Итак, не доверяя слишком сильным версиям свободы, за которыми виделись новые формы принуждения, Пушкин в своих поздних сочинениях формулирует оригинальную идею «иной» свободы. Берлин, с детства знающий Пушкина и любивший объяснять его западному читателю, формулирует очень близкую философию «негативной свободы». Такое соотнесение двусторонне оправдано. Констан, главный из источников Берлина, был близок и интересен Пушкину; сам Пушкин интересен и близок Берлину. Сравните «Иная, лучшая потребна мне свобода» с рассуждениями Берлина:
Никто так ясно не осознал конфликта между двумя видами свободы, как Бенжамен Констан […] Он справедливо спрашивал, почему человека должно заботить, что именно подавляет его, народное ли правительство, монарх или деспотические законы […] Для либералов главное значение «позитивных» политических прав, таких, как участие в правлении, состоит в том, что они позволяют защитить высшую для либералов ценность, а именно «негативную» свободу индивида[93].
Констан, Токвиль, наконец сам Берлин писали после революций. Свидетель декабристских заговоров, историк Пугачева и Смуты, первооткрыватель петровской революции, Пушкин тоже принадлежал к этому типу постреволюционных писателей. Они не тушат пожар революций, но разгребают их угли. Потери революционного масштаба должны иметь высокий смысл. Выжившие находят его, но продолжают сомневаться.
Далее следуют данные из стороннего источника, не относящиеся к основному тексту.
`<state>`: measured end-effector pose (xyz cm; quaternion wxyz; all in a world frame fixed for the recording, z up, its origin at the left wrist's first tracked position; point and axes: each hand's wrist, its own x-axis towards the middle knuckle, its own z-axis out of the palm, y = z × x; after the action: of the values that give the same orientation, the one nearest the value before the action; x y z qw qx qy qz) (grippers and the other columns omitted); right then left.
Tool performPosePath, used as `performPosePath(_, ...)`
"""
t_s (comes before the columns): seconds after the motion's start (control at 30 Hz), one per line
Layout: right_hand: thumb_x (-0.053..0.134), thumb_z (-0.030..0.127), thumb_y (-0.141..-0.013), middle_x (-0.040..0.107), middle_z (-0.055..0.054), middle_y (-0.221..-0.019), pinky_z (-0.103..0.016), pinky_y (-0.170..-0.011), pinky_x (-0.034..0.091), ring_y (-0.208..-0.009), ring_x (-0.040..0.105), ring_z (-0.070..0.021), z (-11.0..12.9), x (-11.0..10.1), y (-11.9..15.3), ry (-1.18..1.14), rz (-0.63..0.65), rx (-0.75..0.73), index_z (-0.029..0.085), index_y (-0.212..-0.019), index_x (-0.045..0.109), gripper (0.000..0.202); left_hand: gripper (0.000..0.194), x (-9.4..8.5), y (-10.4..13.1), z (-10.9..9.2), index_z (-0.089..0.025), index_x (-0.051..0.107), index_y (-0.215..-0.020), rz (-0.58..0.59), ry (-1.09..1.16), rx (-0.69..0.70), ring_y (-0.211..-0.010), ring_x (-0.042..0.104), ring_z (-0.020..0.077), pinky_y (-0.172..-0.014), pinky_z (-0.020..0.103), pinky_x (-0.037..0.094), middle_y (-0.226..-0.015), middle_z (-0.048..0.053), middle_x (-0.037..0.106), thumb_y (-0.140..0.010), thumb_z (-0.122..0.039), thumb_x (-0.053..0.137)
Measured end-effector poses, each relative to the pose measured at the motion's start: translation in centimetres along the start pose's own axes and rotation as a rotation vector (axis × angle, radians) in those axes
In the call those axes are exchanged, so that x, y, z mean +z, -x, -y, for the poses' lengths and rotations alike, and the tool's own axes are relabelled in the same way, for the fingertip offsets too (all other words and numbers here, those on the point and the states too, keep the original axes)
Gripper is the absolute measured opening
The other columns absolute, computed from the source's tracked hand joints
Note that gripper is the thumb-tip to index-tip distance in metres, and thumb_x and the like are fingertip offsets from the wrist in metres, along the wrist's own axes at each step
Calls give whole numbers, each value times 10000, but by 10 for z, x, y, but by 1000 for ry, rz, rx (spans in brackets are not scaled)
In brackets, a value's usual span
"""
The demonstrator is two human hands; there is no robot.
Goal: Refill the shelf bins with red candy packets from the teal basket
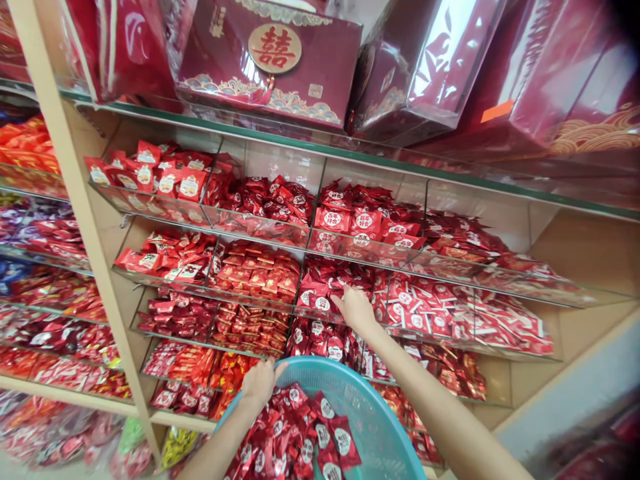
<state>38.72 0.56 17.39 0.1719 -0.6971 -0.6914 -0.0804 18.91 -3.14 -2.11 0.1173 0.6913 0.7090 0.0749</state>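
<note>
Shelves fill my feed: left hand grips the basket, right hand reaches to packets, grasp unclear; I'd judge the next move needs a clean pinch.

1. Your left hand grips the far-left rim of the teal basket, thumb pointing right.
2. Your left forearm slants along the basket's left side.
3. Your right forearm crosses its right side; your right hand reaches beyond it, grip unclear.
</note>
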Motion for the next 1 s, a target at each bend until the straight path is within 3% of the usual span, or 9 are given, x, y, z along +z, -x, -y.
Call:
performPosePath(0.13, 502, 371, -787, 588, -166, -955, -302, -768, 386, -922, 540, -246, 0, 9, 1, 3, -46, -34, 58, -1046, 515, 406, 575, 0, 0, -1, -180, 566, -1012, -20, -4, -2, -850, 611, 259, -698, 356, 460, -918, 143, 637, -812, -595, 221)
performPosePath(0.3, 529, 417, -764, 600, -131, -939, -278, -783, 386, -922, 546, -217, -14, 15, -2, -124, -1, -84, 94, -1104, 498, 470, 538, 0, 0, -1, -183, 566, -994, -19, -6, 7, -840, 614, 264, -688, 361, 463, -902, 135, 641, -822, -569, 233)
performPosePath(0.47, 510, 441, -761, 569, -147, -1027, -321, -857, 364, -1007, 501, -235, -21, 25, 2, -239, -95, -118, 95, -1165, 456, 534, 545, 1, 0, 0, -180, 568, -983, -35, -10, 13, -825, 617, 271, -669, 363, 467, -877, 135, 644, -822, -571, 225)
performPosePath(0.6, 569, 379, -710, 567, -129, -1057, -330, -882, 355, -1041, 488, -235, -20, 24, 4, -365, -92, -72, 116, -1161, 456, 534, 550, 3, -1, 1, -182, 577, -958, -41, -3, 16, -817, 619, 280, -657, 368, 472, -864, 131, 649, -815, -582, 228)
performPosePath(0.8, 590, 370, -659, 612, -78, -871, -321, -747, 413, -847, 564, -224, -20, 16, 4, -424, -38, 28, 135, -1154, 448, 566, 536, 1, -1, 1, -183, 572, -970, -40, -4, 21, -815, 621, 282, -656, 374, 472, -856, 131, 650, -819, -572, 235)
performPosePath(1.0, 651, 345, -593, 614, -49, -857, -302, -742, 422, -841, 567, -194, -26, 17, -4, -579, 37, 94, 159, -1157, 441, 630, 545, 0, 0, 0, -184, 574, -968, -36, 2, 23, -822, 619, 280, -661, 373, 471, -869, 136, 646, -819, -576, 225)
Пишут ли они лирику, историю или политическую теорию, они вспоминают революции, разбираются в их причинах и сводят с ними счеты. Они скорбят о жертвах, обвиняют палачей и перебирают альтернативы. Они без конца возвращаются к истокам. Работа горя, назвал подобное настроение духа Фрейд. Постреволюционный дискурс трагичен и историчен, он всегда в прошедшем времени и часто в сослагательном наклонении.
Токвиль со своим американским опытом сумел пережить шок Французской революции, продолжая верить в необходимость всеобщего политического участия, ценить прелесть позитивной свободы. Сочетание британского опыта с шоком русской революции вело Берлина к другим выводам. Ссылаясь на Токвиля, он резко сместил равновесие в сторону негативной свободы, с чем как раз Токвиль менее всего был бы склонен согласиться. С позитивной свободой всегда связана опасность того, что власть прикрывается ею во имя новых проектов мобилизации. Лишь негативная свобода никак не может быть направлена против индивида.
Пушкин переживал опыт русской истории, продолжая жить в условиях деспотизма. Для него негативная свобода была не минимально необходимым убежищем, но недостижимым идеалом. Проект Пушкина, сходный с идеями других великих романтиков от Шатобриана до Ницше, состоял в утверждении последней автономии внутренней жизни, которая ни при каких обстоятельствах, даже под пыткой, неподконтрольна социальной власти. Доведенная до своего логического предела, эта программа отрицает внешнюю политическую жизнь и внешний культурный мир. Она невозможна как раз для того, для кого более всего желанна. Психологически она ведет к безумию, политически представима как анархия, религиозно — как конец света. В творчестве Пушкина все три варианта нашли свои формулы.
В гениальном «Не дай мне Бог сойти с ума» желание свободы соединяется со страхом безумия: «Когда б оставили меня На воле, как бы резво я Пустился в темный лес!» Культурная жизнь принудительна, но уход из нее приведет не к божественной природе, а обратно к людям — к худшим из них: «слышать буду я […] крик товарищей моих, да брань смотрителей». В стихотворении 1835 года «Странник» уход из семьи, общества и культуры увязан с апокалиптическим сюжетом, но сопровождается все теми же страхами. «Побег мой произвел в семье моей тревогу, […] Кто поносил меня, кто на смех подымал». Безумный или святой, герой удостаивается апокалиптического видения — или смерти. Уход возможен; придать ему позитивный смысл куда труднее. Мечта о покое и воле сразу переходит в замысел побега: может быть, в деревню; может быть, за границу; может быть, в себя… Каждый раз мы знаем, откуда и от чего хочется бежать, но не знаем, куда и зачем. В Цыганах, Годунове, Дубровском, Капитанской дочке и в конце Онегина мы знакомимся все с новыми проектами подобного ухода. Лишь один из ушедших вливается в политическую жизнь, найдя себе позитивное осуществление: это Отрепьев. Автор любуется им, во имя своего героя пожертвовав и верностью историческим источникам, и надеждой на сценический успех. Но читателю не стоит забывать, к какому далекому прошлому принадлежал этот найденный Пушкиным идеал, на коже которого искали царские знаки.